Your answer must be an exact copy of the data, without any pictures.
BEGIN
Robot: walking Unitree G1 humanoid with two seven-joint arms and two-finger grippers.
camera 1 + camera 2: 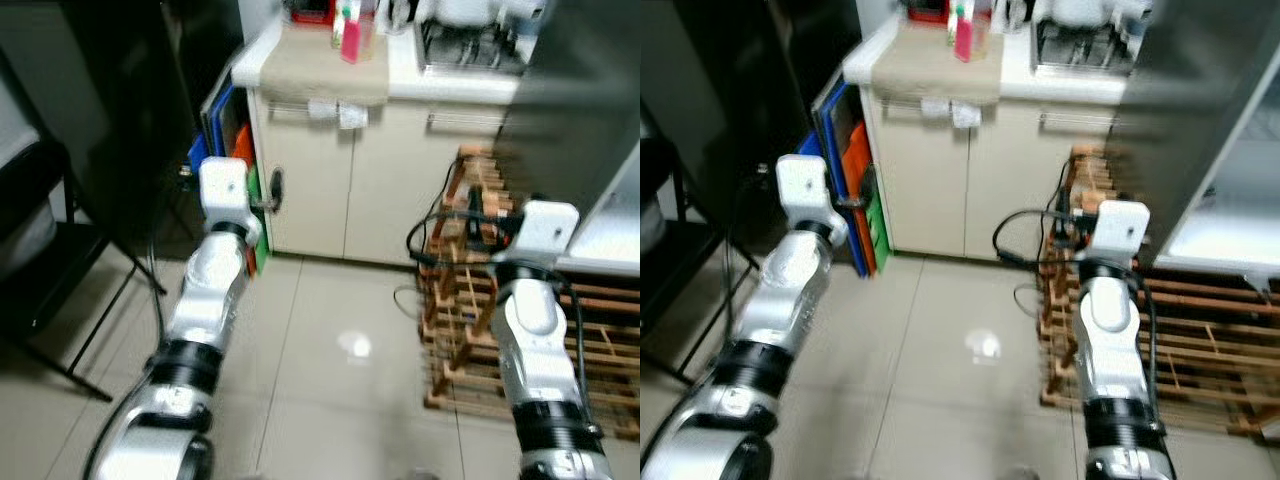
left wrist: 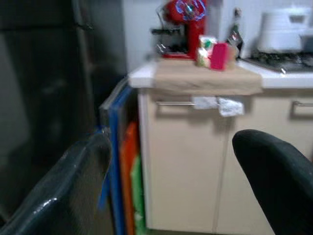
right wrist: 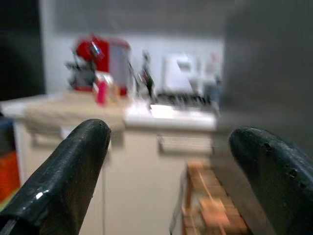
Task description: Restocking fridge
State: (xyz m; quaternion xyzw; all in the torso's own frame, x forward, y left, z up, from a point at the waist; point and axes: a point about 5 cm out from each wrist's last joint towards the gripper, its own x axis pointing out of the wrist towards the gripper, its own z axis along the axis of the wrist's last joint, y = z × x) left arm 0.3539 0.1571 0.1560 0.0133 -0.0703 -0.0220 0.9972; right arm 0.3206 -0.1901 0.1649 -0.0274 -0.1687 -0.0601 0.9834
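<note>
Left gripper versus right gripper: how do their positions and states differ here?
The left gripper faces the cream cabinet by the blue, orange and green boards; the right gripper faces further along, with the slatted wooden rack below it. The red coffee machine fills more of the left wrist view than of the right. Both grippers are open and hold nothing.

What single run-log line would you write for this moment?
phase: approach | left gripper: open, empty | right gripper: open, empty | ahead: cream cabinet, red coffee machine on counter | right: wooden rack
</note>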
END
→ Exercise answer
Robot: walking Unitree G1 humanoid with two seven-joint arms and two-finger grippers.
camera 1 + camera 2: 
left wrist: 
right wrist: 
Task description: Restocking fridge
State: (xyz m; quaternion xyzw; all in the torso's own frame, x forward, y left, z up, from a point at the waist; point and axes: a point about 5 cm out from each wrist's last joint towards the gripper, its own x axis pointing out of the wrist towards the gripper, its own z axis along the axis of the wrist's last joint, y = z × x) left arm 0.3539 0.1571 0.1560 0.0133 -0.0703 -0.0220 0.9972; right arm 0.3206 -0.1901 0.1649 -0.0274 -0.1687 -0.0601 0.9834
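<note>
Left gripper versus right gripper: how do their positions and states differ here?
The left gripper faces the cream cabinet by the blue, orange and green boards; the right gripper faces further along, with the slatted wooden rack below it. The red coffee machine fills more of the left wrist view than of the right. Both grippers are open and hold nothing.

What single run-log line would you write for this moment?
phase: approach | left gripper: open, empty | right gripper: open, empty | ahead: cream cabinet, red coffee machine on counter | right: wooden rack
</note>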

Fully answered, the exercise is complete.